** Exercise prompt **
An exact copy of the lines from the start of the material below through the line containing "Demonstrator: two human" is the required answer, and it includes no pictures.

** Collected data **
● ● ●

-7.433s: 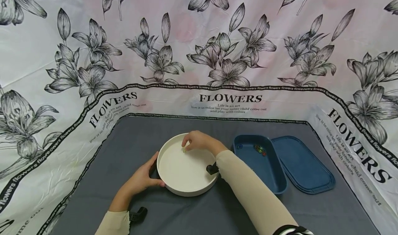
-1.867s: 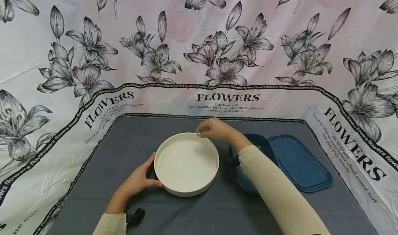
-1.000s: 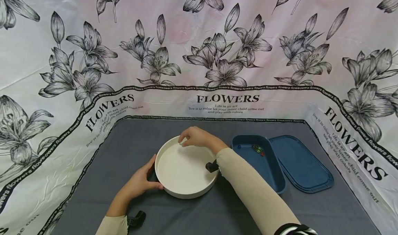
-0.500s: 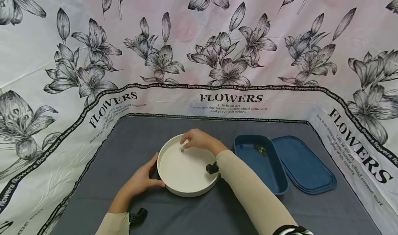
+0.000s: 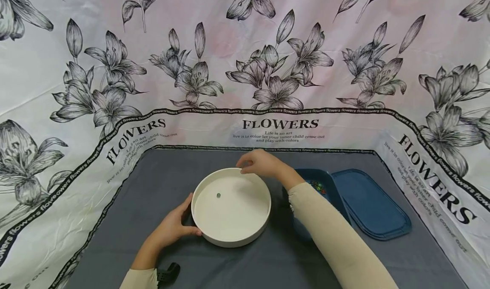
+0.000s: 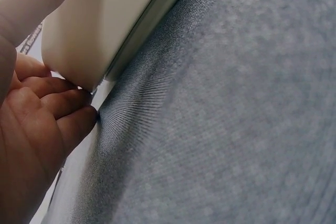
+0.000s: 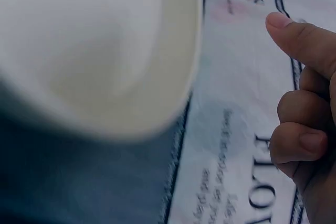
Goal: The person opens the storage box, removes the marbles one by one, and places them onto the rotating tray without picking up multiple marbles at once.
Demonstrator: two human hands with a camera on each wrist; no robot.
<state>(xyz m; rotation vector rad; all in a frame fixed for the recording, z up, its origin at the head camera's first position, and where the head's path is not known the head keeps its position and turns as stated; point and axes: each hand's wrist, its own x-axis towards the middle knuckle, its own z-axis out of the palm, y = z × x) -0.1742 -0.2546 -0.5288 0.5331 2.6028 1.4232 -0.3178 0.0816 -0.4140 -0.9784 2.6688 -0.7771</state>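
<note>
A cream round dish (image 5: 233, 221) stands on the grey cloth. On its floor, left of the middle, lies one small grey-green marble (image 5: 218, 195). My left hand (image 5: 174, 226) holds the dish's left side, thumb at the near wall and fingers along the far left; the left wrist view has the fingertips low against the wall. Over the dish's far right rim is my right hand (image 5: 260, 162), raised, its fingers loosely curled with nothing between them. In the right wrist view, the thumb (image 7: 294, 32) stands apart from the bent fingers.
To the right, partly behind my right forearm, stands a deep blue box (image 5: 337, 187) with several coloured marbles (image 5: 317, 187) in it. Its flat blue lid (image 5: 373, 204) lies against its right side. A flower-printed cloth (image 5: 283, 127) rises behind the table.
My right hand was pinching a small piece above the rim, then lowered it into the dish and let it go. The marble has moved slightly left and nearer; the hand has lifted back rightward.
</note>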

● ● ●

** Written response **
-7.433s: 
-1.867s: 
-1.000s: 
-0.500s: 
+0.000s: 
+0.000s: 
+0.000s: 
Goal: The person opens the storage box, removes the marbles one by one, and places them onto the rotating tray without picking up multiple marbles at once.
Demonstrator: two human hands with a camera on each wrist; no robot.

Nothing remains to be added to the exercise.